> AIM OF THE EXERCISE
Restate the listing exactly.
- - -
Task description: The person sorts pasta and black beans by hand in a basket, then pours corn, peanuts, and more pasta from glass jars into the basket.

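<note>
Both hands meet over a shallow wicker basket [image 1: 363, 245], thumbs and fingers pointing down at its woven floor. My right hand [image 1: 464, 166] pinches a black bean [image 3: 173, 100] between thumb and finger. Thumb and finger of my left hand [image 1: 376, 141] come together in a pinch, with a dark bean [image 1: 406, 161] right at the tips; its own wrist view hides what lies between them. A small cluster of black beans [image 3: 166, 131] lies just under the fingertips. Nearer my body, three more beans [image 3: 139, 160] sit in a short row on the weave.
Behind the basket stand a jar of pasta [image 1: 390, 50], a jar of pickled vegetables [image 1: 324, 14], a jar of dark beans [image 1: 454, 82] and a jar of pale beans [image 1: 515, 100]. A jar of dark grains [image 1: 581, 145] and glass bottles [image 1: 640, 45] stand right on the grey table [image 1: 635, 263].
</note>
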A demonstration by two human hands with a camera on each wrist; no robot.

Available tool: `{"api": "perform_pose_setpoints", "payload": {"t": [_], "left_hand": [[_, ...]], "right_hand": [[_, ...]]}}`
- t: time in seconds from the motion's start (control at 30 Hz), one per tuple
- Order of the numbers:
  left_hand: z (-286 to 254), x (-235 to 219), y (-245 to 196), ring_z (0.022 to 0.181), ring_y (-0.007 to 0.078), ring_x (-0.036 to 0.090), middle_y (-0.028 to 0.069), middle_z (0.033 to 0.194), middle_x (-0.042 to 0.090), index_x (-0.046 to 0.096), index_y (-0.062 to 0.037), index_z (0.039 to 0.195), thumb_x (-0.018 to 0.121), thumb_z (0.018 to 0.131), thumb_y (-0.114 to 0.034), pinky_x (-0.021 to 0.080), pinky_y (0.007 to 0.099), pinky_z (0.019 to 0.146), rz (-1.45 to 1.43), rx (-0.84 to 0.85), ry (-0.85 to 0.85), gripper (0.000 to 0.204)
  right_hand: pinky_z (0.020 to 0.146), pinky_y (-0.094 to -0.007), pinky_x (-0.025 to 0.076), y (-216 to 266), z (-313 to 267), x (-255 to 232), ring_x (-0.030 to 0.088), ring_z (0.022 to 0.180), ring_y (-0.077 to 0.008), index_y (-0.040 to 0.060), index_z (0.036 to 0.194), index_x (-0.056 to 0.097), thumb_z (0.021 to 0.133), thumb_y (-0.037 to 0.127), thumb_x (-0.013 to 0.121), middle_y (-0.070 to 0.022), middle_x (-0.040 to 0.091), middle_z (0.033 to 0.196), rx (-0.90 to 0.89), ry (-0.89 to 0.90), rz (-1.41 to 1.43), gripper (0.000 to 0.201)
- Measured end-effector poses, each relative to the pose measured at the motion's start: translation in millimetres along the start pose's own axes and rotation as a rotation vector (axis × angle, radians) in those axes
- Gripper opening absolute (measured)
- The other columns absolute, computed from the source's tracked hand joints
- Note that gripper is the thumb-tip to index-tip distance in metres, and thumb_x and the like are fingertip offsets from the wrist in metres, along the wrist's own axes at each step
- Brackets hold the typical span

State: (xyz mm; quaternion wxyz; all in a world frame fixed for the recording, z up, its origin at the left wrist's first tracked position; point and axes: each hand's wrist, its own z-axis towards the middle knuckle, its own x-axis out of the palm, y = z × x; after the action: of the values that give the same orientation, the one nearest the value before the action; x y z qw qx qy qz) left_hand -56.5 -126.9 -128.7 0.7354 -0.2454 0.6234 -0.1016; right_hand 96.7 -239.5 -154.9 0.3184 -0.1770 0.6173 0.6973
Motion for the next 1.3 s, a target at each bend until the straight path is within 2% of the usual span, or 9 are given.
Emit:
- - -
> EXPECTED ANSWER
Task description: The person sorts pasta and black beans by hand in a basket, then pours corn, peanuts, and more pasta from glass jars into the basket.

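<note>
Both hands meet over a shallow wicker basket [image 1: 363, 245], thumbs and fingers pointing down at its woven floor. My right hand [image 1: 464, 166] pinches a black bean [image 3: 173, 100] between thumb and finger. Thumb and finger of my left hand [image 1: 376, 141] come together in a pinch, with a dark bean [image 1: 406, 161] right at the tips; its own wrist view hides what lies between them. A small cluster of black beans [image 3: 166, 131] lies just under the fingertips. Nearer my body, three more beans [image 3: 139, 160] sit in a short row on the weave.
Behind the basket stand a jar of pasta [image 1: 390, 50], a jar of pickled vegetables [image 1: 324, 14], a jar of dark beans [image 1: 454, 82] and a jar of pale beans [image 1: 515, 100]. A jar of dark grains [image 1: 581, 145] and glass bottles [image 1: 640, 45] stand right on the grey table [image 1: 635, 263].
</note>
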A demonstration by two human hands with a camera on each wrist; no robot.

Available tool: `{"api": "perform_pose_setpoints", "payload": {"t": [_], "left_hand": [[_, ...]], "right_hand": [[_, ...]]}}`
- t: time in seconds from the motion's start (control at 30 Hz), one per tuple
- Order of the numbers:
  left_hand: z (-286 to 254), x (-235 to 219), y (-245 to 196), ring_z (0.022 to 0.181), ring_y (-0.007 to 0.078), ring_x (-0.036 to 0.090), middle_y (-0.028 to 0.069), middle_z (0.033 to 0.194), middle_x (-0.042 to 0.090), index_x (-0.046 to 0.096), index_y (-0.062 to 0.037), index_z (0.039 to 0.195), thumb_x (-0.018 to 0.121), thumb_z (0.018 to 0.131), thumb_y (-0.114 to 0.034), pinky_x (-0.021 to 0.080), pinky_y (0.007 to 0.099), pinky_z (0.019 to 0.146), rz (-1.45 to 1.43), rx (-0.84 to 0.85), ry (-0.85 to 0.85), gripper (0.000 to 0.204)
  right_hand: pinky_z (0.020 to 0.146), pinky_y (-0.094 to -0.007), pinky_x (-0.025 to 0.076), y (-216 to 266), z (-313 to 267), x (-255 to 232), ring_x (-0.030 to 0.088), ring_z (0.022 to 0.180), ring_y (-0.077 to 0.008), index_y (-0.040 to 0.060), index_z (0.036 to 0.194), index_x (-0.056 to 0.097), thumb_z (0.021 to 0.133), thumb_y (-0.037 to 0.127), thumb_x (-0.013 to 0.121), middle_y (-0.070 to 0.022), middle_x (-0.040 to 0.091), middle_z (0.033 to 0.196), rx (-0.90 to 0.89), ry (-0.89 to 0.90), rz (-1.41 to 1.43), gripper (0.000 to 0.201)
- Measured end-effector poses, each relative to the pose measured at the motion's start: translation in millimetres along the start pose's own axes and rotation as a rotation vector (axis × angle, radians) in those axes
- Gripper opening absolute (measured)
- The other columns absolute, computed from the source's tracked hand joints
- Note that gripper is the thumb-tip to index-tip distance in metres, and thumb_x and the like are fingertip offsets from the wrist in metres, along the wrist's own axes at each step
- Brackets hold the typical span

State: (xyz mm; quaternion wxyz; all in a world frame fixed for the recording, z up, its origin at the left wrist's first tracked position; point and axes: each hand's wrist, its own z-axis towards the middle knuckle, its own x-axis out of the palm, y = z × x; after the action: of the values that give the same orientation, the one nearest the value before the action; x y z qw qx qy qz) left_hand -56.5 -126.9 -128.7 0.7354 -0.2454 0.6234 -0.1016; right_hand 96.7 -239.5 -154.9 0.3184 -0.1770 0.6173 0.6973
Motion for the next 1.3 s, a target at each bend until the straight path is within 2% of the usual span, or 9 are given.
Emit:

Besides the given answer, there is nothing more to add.